Comece por procurar um pedaço de alimento que possa agarrar (fruta, bolacha, etc.) e siga os seguintes passos:

(Manter)
Focalize a sua atenção no alimento e imagine que nunca viu nada parecido com isso antes. Agarre no alimento e mantenha-o na palma da sua mão, ou entre os dedos.

(Ver)
Ao olhar para o alimento, preste atenção a ele. Disponha de algum tempo para o ver realmente. Permita que os seus olhos explorem cada parte do alimento. Explore as simetrias e assimetrias. As saliências e as concavidades. Deixe que os seus olhos explorem cada parte do alimento, como se nunca tivessem visto algo parecido antes. Examine a cor que a luz provoca. Os claros e os escuros.

(Tocar)
Volte o alimento e observe. Explore a textura com os seus dedos.
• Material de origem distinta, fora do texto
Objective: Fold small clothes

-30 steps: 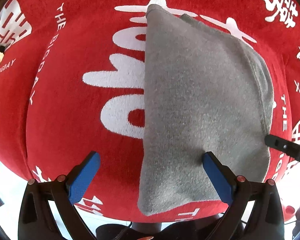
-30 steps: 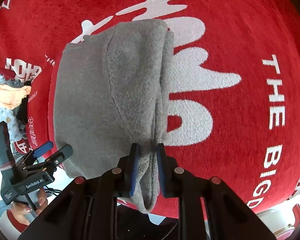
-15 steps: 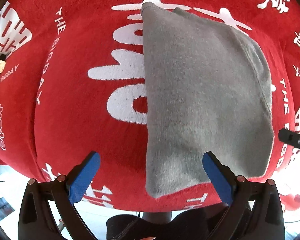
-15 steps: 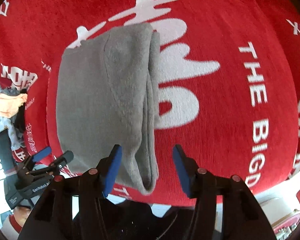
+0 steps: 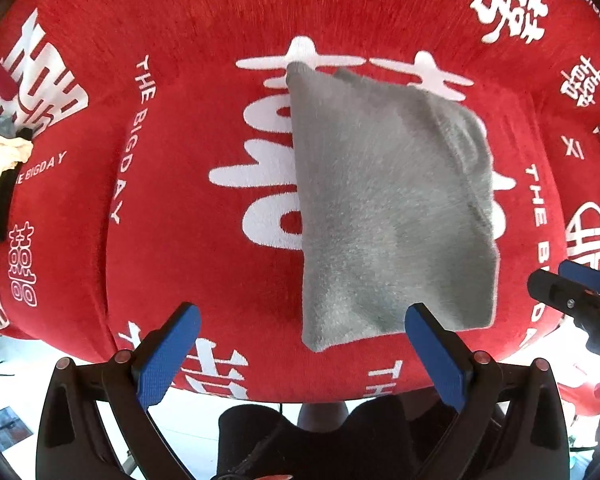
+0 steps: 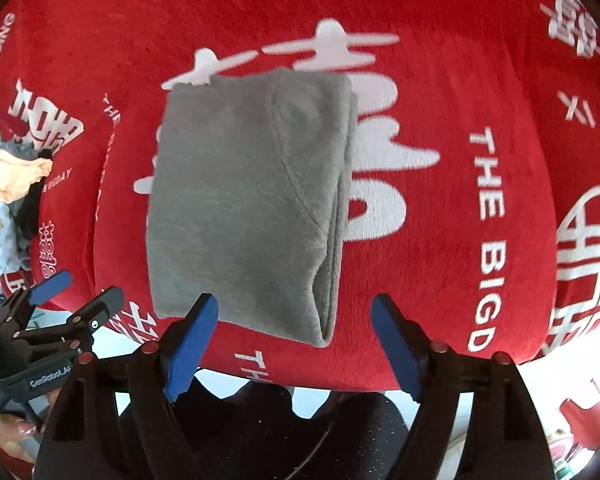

Experimente fechar os olhos para que possa ter uma sensação mais apurada do toque.

(Cheirar)
Agora, colocando o alimento bem debaixo do seu nariz, cheire-o, reparando suavemente no aroma ou na fragrância que surja. Beba desse aroma em cada inspiração, talvez reparando nos pensamentos de interesse ou rejeição, ou talvez dando conta das sensações na boca ou no estômago. E se, enquanto está a fazer isto, surgirem alguns pensamentos na sua mente, como “que coisa estranha estou a fazer” ou “qual é o objetivo disto?” ou “não gosto disto”, repare neles apenas como pensamentos e traga a sua atenção de novo para o alimento.

(Colocar)
Olhando para ele mais uma vez, leve-o suavemente até aos seus lábios. Repare como a sua mão e o seu braço o colocam perfeitamente na direção da sua boca. Ou como a sua boca fica húmida, como que a preparar-se para o receber. Coloque suavemente o alimento na boca e, sem o trincar, note como ele é recebido, simplesmente explorando as sensações de o ter na boca.

(Saborear)
Quando estiver preparada, mastigue o alimento apenas uma ou duas vezes e conscientemente repare como o sabor se liberta. Continue a mastigá-lo suavemente, notando que cada dentada é diferente da anterior e no modo como a saliva envolve o alimento e modifica a sua consistência ao longo do tempo.

(Engolir)
Veja se deteta a intenção de engolir a surgir antes mesmo de engolir o alimento. Finalmente, procure seguir as sensações do alimento à medida que ele deixa a boca na direção do estômago.